Tout cela me semble assez bien vu et, comme je l’ai dit depuis le début, nous serons, pour finir, comme en Côte d’Ivoire, les dindons de la farce et Obama nous mène en bateau.
4. La « transition » libyenne...
Les considérations qui précèdent montrent assez clairement les vraies motivations et les finalités réelles de la prétendue transition « démocratique » de la Libye ; elle est, sans le moindre doute, le cadet des soucis des Etats engagés, à des titres divers, dans cette affaire. On s’en doutait un peu, à dire le vrai!

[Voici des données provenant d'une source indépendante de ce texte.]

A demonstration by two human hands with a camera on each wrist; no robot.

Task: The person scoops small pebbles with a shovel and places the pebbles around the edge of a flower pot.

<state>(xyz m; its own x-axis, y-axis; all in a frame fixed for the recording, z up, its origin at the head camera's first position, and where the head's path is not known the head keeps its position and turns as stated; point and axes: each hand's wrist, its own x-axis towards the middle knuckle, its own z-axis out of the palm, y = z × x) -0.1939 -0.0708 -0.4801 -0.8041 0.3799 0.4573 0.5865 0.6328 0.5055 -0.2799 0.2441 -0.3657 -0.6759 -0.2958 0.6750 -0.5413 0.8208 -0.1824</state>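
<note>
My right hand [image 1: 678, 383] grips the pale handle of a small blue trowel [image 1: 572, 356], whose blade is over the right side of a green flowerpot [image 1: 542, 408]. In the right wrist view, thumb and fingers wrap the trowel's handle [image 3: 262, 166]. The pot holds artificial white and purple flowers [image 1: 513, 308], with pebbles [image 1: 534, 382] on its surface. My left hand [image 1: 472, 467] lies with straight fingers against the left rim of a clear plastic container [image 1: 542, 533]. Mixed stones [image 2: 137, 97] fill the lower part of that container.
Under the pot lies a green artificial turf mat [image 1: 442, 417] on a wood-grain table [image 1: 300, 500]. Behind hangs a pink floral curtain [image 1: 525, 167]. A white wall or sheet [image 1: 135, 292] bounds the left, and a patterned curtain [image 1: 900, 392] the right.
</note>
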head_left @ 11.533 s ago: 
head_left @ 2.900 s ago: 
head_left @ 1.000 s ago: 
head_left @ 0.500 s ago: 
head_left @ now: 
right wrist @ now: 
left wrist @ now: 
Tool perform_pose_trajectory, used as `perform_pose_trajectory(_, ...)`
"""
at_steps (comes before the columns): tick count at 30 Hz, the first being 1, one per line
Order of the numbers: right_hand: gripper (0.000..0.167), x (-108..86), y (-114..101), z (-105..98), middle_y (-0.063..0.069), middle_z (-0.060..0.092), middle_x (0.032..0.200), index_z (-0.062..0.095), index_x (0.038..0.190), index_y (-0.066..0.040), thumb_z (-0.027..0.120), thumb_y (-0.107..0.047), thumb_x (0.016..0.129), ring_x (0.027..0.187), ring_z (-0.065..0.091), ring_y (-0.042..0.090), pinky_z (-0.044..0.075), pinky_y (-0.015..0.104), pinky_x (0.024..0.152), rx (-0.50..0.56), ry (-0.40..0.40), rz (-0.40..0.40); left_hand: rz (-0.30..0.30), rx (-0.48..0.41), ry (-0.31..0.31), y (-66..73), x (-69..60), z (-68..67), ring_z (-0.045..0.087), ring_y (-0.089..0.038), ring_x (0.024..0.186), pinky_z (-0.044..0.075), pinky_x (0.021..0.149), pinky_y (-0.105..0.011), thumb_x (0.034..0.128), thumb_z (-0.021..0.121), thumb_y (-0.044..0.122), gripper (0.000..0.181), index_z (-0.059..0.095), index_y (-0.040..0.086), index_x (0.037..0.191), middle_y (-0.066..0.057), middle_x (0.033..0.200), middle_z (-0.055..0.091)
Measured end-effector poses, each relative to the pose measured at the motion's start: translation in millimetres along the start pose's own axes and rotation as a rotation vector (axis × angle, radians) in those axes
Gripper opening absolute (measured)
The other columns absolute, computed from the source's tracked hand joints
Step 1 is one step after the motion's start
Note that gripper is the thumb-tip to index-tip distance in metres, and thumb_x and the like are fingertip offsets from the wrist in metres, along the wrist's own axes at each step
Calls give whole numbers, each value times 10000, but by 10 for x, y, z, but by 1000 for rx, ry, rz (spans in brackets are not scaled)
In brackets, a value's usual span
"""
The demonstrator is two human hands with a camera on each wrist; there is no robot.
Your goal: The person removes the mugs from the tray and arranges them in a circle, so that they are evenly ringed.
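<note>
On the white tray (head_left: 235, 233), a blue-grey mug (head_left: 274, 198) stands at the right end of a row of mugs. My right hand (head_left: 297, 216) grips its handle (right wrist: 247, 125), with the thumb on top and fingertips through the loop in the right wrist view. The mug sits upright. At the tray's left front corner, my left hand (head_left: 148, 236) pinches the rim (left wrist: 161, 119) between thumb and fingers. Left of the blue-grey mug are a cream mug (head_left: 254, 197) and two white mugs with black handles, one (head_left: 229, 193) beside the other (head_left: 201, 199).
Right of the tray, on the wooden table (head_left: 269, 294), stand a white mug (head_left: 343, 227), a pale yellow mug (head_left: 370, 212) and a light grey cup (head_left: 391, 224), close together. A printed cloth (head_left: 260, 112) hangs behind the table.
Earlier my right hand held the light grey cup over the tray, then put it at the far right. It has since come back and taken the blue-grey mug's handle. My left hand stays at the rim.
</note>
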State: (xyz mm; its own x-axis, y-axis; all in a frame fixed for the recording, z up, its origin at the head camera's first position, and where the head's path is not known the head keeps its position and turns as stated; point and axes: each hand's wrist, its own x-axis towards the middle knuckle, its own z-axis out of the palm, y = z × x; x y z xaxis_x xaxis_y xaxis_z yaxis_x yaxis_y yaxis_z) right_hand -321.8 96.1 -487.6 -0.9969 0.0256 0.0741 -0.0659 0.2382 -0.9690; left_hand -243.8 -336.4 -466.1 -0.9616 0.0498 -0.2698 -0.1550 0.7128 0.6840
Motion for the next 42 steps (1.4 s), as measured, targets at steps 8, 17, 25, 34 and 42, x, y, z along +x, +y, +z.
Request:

Il y a là un point que Michel Chossudovsky n’évoque pas et qui me semble se dessiner, actuellement, tout en étant, depuis le début, en filigranne. La Libye, en effet, comme la plupart des Etats africains, est une création artificielle de la colonisation européenne ; il serait donc sans dout envisageable et peut-être, à certains égards, raisonnable de séparer la Tripolitaine (à l’Ouest) et la Cyrénaïque (à l’Est). Un facteur est, à cet égard, essentiel. Il suffit de regarder la carte des gisements et des installations pétrolières ci-dessus pour faire une remarque que notre auteur ne manque pas de mentionner : « Près de 80 % des réserves pétrolières de la Libye se trouvent dans le bassin du golfe de Syrte à l’Est de la Libye » donc ....en Cyrénaïque! La transition pourrait donc bien finir en partition!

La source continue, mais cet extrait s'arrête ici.